WHAT IS REQUIRED:
Please output the whole listing below exactly as it is.

AVAILABLE DATA:
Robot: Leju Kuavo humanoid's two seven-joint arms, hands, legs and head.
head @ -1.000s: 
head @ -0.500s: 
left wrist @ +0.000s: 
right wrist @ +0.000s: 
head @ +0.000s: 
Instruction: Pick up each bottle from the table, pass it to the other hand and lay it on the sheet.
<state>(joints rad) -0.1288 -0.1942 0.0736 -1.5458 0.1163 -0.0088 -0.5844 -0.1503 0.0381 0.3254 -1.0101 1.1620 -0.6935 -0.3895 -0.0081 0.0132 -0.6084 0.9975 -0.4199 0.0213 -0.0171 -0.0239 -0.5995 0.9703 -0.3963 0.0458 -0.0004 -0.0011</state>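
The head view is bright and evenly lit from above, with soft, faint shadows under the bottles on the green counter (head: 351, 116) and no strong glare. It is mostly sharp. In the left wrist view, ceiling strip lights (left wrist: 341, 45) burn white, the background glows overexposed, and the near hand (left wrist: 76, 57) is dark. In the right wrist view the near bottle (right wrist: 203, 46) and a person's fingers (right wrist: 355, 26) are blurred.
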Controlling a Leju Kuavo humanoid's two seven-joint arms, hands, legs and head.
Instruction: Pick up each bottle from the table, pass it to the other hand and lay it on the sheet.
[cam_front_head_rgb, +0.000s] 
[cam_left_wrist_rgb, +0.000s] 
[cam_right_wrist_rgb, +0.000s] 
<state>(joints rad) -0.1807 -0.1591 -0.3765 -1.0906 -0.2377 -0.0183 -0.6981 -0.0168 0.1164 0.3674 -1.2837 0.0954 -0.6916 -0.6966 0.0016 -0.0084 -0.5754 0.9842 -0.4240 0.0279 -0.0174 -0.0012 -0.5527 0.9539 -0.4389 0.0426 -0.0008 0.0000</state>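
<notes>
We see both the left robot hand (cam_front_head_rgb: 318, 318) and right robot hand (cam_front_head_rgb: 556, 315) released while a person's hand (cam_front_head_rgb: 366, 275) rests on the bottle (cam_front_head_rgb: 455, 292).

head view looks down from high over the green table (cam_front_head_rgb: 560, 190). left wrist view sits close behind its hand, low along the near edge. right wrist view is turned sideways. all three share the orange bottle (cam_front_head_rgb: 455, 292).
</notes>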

PROBLEM SOLUTION:
Robot: Leju Kuavo humanoid's two seven-joint arms, hands, legs and head.
head @ -1.000s: 
head @ -0.500s: 
left wrist @ +0.000s: 
right wrist @ +0.000s: 
head @ +0.000s: 
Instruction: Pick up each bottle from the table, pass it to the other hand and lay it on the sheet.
<state>(joints rad) -0.1288 -0.1942 0.0736 -1.5458 0.1163 -0.0088 -0.5844 -0.1503 0.0381 0.3254 -1.0101 1.1620 -0.6935 -0.3895 -0.0081 0.0132 -0.6084 0.9975 -0.4199 0.0213 -0.0171 -0.0239 -0.5995 0.9703 -0.3963 0.0458 -0.0004 -0.0011</state>
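The head view is bright and evenly lit from above, with soft, faint shadows under the bottles on the green counter (head: 351, 116) and no strong glare. It is mostly sharp. In the left wrist view, ceiling strip lights (left wrist: 341, 45) burn white, the background glows overexposed, and the near hand (left wrist: 76, 57) is dark. In the right wrist view the near bottle (right wrist: 203, 46) and a person's fingers (right wrist: 355, 26) are blurred.
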Controlling a Leju Kuavo humanoid's two seven-joint arms, hands, legs and head.
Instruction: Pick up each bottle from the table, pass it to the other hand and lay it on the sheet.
[cam_front_head_rgb, +0.000s] 
[cam_left_wrist_rgb, +0.000s] 
[cam_right_wrist_rgb, +0.000s] 
<state>(joints rad) -0.1807 -0.1591 -0.3765 -1.0906 -0.2377 -0.0183 -0.6981 -0.0168 0.1164 0.3674 -1.2837 0.0954 -0.6916 -0.6966 0.0016 -0.0084 -0.5754 0.9842 -0.4240 0.0279 -0.0174 -0.0012 -0.5527 0.9539 -0.4389 0.0426 -0.0008 0.0000</state>
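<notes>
We see both the left robot hand (cam_front_head_rgb: 318, 318) and right robot hand (cam_front_head_rgb: 556, 315) released while a person's hand (cam_front_head_rgb: 366, 275) rests on the bottle (cam_front_head_rgb: 455, 292).

head view looks down from high over the green table (cam_front_head_rgb: 560, 190). left wrist view sits close behind its hand, low along the near edge. right wrist view is turned sideways. all three share the orange bottle (cam_front_head_rgb: 455, 292).
</notes>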

What the exercise asked for is complete.